▸ **WORK INSTRUCTIONS**: Find the lines below holding the word "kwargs" and copy each of them.

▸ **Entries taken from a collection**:
§ §

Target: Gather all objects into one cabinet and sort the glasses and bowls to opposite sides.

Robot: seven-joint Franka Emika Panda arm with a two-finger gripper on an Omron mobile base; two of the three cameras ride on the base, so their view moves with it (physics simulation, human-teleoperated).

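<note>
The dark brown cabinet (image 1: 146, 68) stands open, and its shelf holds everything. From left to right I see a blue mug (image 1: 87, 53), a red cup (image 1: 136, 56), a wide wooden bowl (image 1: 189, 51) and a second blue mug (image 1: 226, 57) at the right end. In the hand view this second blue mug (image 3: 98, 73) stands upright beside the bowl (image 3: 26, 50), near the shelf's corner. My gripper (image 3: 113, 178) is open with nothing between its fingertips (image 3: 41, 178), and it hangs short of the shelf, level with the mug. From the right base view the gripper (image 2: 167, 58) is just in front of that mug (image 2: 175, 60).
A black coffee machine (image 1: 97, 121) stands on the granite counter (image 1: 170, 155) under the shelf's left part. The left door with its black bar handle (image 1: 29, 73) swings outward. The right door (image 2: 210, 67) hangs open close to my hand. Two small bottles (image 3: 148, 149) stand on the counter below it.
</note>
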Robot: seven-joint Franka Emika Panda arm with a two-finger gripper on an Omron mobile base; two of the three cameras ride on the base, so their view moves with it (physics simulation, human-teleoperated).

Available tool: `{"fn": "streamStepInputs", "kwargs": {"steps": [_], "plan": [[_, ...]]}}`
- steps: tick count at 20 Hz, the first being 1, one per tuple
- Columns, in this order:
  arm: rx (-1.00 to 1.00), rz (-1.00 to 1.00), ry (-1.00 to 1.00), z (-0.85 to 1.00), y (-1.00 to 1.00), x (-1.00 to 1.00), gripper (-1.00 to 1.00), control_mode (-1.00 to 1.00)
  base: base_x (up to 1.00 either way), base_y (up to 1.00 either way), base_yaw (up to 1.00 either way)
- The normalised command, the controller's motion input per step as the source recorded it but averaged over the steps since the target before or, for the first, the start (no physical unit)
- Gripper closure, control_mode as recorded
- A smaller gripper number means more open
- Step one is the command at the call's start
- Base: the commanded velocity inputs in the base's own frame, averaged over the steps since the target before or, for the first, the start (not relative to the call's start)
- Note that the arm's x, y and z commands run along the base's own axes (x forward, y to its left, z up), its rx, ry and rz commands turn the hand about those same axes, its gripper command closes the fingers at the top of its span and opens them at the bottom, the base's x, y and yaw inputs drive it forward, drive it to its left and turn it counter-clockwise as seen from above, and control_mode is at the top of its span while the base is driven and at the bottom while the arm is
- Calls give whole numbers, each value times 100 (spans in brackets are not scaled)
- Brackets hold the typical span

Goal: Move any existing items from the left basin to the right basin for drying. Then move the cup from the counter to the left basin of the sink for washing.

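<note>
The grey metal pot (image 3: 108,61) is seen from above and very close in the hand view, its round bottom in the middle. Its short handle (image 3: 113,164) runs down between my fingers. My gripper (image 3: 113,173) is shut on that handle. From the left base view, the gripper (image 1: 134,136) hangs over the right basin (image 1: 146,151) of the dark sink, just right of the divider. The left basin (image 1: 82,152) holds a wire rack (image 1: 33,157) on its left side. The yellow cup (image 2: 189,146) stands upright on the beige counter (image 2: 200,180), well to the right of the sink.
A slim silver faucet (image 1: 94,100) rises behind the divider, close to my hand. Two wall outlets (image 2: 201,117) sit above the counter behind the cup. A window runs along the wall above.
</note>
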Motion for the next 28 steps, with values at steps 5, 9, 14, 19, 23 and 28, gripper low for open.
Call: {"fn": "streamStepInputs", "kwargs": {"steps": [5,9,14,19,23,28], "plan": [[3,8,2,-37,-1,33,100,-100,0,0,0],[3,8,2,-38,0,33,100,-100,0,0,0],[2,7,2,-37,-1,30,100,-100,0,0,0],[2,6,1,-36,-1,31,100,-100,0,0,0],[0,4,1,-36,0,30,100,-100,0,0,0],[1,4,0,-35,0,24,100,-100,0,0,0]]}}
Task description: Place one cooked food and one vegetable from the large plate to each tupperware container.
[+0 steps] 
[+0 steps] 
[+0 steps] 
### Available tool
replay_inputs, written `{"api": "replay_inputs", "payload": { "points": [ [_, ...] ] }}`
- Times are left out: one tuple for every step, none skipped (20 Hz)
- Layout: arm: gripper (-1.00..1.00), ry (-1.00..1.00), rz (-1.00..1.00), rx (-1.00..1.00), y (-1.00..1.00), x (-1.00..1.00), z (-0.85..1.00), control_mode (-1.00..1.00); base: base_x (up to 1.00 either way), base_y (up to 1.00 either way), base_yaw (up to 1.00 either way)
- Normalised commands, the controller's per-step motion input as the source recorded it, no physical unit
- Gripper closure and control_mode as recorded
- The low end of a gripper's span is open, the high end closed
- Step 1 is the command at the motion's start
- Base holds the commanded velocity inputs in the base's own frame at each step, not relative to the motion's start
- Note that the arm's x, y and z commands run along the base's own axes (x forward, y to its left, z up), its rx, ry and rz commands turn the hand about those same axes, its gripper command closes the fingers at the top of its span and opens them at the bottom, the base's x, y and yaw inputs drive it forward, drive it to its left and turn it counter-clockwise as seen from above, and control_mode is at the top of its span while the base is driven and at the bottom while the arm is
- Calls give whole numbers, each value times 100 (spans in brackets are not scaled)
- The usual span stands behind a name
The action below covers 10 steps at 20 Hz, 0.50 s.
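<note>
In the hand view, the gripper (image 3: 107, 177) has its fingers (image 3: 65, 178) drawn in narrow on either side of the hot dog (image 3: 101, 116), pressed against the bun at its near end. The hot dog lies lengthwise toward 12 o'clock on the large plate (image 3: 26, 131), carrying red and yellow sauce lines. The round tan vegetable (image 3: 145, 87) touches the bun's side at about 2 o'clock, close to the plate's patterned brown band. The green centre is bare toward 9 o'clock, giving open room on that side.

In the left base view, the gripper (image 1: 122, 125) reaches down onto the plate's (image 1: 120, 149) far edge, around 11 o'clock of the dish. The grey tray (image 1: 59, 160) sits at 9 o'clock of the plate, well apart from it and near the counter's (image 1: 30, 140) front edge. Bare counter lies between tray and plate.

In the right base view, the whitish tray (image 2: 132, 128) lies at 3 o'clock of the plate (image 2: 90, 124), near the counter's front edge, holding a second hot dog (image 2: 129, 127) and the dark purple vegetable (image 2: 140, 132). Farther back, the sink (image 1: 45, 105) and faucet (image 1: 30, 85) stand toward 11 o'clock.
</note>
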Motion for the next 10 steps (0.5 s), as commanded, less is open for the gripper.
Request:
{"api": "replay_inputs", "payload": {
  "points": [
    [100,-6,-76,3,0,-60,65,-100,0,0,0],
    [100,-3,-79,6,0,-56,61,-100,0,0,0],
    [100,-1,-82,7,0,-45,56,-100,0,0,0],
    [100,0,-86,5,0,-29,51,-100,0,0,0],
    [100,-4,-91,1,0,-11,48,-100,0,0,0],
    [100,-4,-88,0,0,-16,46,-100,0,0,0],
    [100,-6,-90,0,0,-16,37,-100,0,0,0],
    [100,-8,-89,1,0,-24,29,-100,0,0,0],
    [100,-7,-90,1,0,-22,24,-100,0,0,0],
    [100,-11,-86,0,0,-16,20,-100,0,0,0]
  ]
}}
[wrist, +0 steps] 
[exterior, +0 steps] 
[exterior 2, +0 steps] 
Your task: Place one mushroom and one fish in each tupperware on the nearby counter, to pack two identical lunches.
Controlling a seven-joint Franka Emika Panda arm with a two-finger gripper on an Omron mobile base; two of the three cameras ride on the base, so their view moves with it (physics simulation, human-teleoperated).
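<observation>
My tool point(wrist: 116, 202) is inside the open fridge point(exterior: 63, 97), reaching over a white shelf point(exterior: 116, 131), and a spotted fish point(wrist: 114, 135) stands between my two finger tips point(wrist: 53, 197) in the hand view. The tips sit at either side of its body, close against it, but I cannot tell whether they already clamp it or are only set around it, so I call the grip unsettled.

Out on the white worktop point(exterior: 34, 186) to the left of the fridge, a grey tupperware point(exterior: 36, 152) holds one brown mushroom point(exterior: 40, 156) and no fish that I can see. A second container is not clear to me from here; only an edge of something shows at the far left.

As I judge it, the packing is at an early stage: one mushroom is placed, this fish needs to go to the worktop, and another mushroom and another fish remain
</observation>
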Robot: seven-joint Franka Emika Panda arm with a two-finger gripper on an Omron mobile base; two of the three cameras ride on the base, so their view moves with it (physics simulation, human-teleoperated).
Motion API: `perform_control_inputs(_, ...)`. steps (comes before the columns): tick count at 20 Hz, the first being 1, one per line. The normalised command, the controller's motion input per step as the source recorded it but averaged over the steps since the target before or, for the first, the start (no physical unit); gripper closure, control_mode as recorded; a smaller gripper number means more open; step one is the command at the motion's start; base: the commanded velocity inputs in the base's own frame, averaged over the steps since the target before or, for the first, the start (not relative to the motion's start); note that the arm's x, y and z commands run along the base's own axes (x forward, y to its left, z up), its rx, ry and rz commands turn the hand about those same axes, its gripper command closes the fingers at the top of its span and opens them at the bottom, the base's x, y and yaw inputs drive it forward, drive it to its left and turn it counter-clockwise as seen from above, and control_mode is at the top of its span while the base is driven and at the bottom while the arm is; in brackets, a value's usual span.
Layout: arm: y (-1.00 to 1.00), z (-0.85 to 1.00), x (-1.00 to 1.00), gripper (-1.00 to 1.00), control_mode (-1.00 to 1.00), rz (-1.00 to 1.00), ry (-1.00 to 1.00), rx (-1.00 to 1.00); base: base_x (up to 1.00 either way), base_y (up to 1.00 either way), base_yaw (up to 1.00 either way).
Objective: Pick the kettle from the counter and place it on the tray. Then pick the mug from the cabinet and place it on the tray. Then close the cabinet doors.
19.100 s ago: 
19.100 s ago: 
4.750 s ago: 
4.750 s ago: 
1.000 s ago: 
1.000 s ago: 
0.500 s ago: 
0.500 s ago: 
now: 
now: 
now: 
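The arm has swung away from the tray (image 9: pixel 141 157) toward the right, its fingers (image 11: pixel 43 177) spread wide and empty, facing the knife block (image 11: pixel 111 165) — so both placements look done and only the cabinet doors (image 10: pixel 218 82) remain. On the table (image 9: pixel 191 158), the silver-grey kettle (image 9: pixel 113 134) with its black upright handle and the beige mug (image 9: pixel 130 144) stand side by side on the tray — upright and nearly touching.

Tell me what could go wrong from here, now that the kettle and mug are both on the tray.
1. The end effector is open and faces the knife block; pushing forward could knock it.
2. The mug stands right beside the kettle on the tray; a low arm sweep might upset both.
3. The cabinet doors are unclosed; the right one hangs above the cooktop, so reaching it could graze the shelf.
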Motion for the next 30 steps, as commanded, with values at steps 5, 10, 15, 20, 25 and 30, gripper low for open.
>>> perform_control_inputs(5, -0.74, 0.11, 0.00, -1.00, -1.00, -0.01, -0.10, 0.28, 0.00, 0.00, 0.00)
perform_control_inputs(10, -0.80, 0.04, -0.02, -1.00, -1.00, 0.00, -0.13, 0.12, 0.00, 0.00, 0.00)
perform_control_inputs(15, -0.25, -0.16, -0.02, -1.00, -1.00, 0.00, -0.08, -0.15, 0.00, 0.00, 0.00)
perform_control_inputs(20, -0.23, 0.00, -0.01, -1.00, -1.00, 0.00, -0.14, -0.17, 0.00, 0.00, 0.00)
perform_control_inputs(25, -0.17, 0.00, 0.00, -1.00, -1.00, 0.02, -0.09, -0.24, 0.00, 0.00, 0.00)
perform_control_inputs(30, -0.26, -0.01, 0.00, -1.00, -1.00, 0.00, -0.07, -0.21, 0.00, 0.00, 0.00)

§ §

▸ **RESPONSE TO THE EXERCISE**:
Available tool: `{"fn": "streamStepInputs", "kwargs": {"steps": [_], "plan": [[_, ...]]}}`
Call: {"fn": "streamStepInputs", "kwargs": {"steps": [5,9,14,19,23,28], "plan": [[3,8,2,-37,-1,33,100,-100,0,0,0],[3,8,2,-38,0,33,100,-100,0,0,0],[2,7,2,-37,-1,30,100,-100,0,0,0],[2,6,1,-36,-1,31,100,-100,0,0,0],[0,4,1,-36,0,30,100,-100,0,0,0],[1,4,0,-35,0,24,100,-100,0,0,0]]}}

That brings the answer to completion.